#### Prompt
Retype all of the data word for word, without pictures.

#### Given information
====
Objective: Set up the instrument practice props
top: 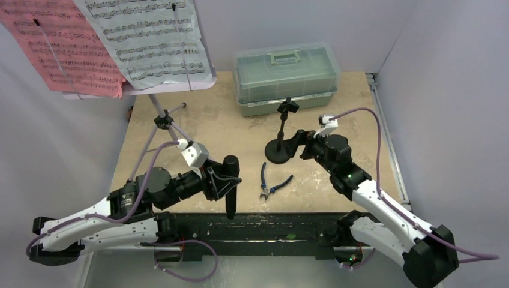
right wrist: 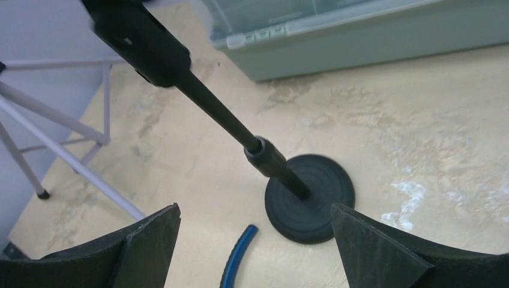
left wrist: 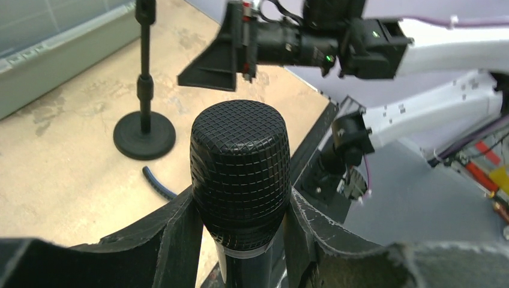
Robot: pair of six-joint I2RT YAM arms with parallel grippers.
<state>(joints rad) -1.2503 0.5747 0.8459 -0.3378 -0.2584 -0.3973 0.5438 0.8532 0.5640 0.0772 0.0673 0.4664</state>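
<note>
My left gripper (top: 227, 180) is shut on the black microphone (top: 231, 186), which it holds upright near the table's front edge; its mesh head (left wrist: 240, 168) fills the left wrist view between the fingers. The black round-based stand (top: 280, 143) stands upright at the table's middle, and shows in the right wrist view (right wrist: 309, 198). My right gripper (top: 295, 146) is open and empty just right of the stand's base. The lilac music stand (top: 161, 120) stands at the back left with a pink sheet (top: 60, 48) and a white sheet (top: 150, 39) on it.
The translucent green toolbox (top: 286, 77) sits at the back behind the round-based stand. Blue-handled pliers (top: 270, 185) lie on the table between the two grippers. The music stand's tripod legs (right wrist: 66, 156) spread over the left part of the table.
</note>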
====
#### Output below
Objective: Set up the instrument practice props
top: 
right wrist: 
left wrist: 
Robot: pair of six-joint I2RT YAM arms with parallel grippers.
<state>(joints rad) -1.2503 0.5747 0.8459 -0.3378 -0.2584 -0.3973 0.5438 0.8532 0.5640 0.0772 0.0673 0.4664</state>
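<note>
My left gripper (top: 227, 180) is shut on the black microphone (top: 231, 186), which it holds upright near the table's front edge; its mesh head (left wrist: 240, 168) fills the left wrist view between the fingers. The black round-based stand (top: 280, 143) stands upright at the table's middle, and shows in the right wrist view (right wrist: 309, 198). My right gripper (top: 295, 146) is open and empty just right of the stand's base. The lilac music stand (top: 161, 120) stands at the back left with a pink sheet (top: 60, 48) and a white sheet (top: 150, 39) on it.
The translucent green toolbox (top: 286, 77) sits at the back behind the round-based stand. Blue-handled pliers (top: 270, 185) lie on the table between the two grippers. The music stand's tripod legs (right wrist: 66, 156) spread over the left part of the table.
</note>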

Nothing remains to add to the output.